Remember how I was telling you that last week was a giant ball of stress that kept growing bigger and bigger? Well, I don’t know if that was just like a hair ball I coughed out or what, but I’m feeling much more optimistic this week. Maybe I was just freaking out because I wasn’t really used to the hectic back-to-school schedule and just needed some time to adjust. Or maybe I was just being an over dramatic teenage girl. Because that never happens.
So, you may be asking what happened this week to turn everything around? There isn’t really a concrete answer for that because to be completely honest I’m not sure what happened to make the world seem bright and shiny again.
The long weekend was diffidently a factor in creating a chipper mood. I needed the time to just decompress, hang out with friends and just not think for once. Because I feel like I’m constantly thinking about everything and stressing over little things that aren’t worth being stressed about. But, I can’t help it. I’m a worrier. I always have been, and probably always will be. But, at least I can get away from it sometimes. And hey, not having much homework over the weekend probably helped too.
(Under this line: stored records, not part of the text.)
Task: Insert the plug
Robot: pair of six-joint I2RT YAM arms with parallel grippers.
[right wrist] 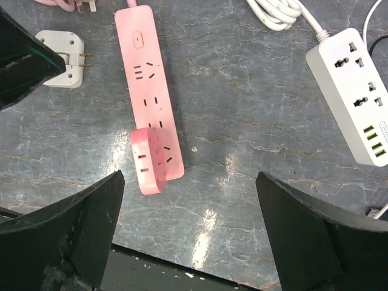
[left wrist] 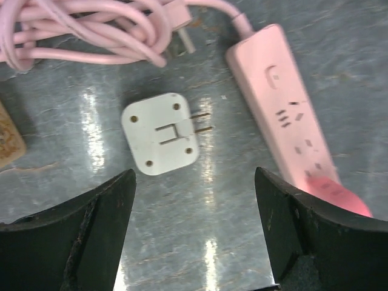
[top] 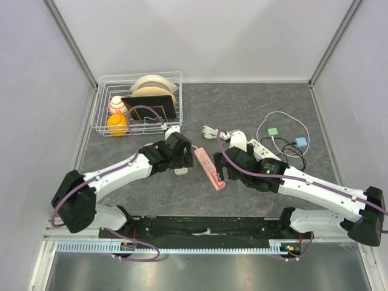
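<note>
The plug (left wrist: 160, 133) is a white square adapter lying flat on the grey table, its two prongs pointing at the pink power strip (left wrist: 285, 115). My left gripper (left wrist: 194, 200) hangs open just above and near it, holding nothing. In the right wrist view the plug (right wrist: 59, 50) lies left of the pink strip (right wrist: 148, 79). A pink adapter (right wrist: 150, 160) sits on the strip's near end. My right gripper (right wrist: 189, 206) is open and empty over bare table right of that end. From above, the plug (top: 180, 171) lies beside the strip (top: 209, 168), between both grippers.
A coiled pink cable (left wrist: 91, 30) lies beyond the plug. A white power strip (right wrist: 351, 97) with a white cable bundle (top: 210, 131) lies on the right, with small green (top: 273, 130) and blue (top: 301, 143) adapters. A wire basket (top: 100, 103) of dishes stands at back left.
</note>
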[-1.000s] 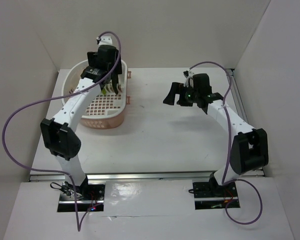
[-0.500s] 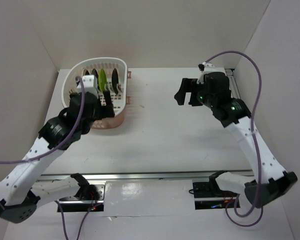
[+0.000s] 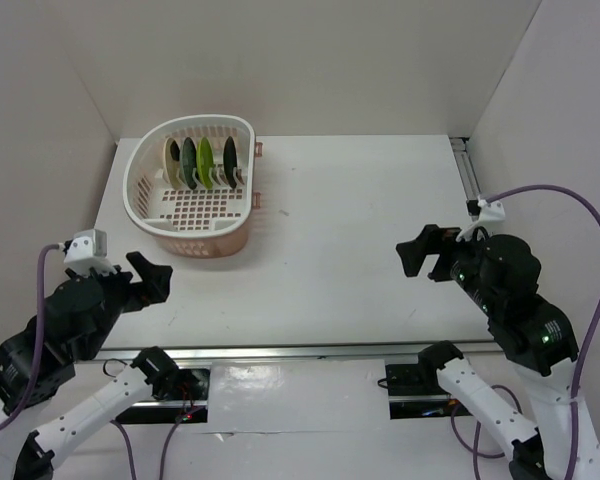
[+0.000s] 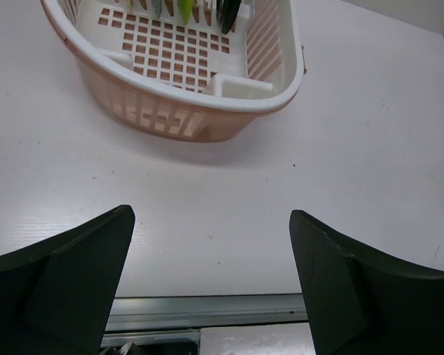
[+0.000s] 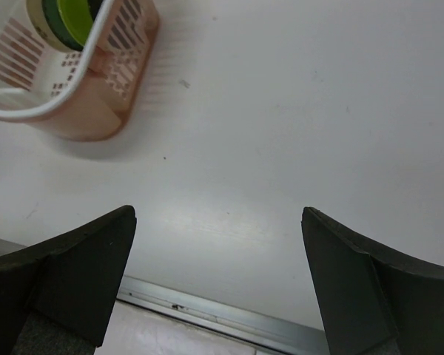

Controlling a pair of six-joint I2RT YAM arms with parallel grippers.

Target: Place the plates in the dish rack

I also am getting more and more comfortable with work. As much as I hate interacting with stranger or large crowds in general, I’m glad that I got this job because it forces me too. And that will eventually make it so that it doesn’t even bother me anymore and then I will be so much better prepared for college. Because college is going to entail constantly meeting new people and I don’t want to completely freak out. That would just end badly; like mental break down, ripping off limbs kind of freak out. No bueno. So, even though it sucks that I’m uncomfortable now, I know that in the long run it will pay off. And it will pay off big.
So, yeah. Things are moving along quite nicely at the moment. And I wouldn’t be disappointed if things stayed that way for a bit. That could mean things are boring, but hey, I’d take boring over crazy any day.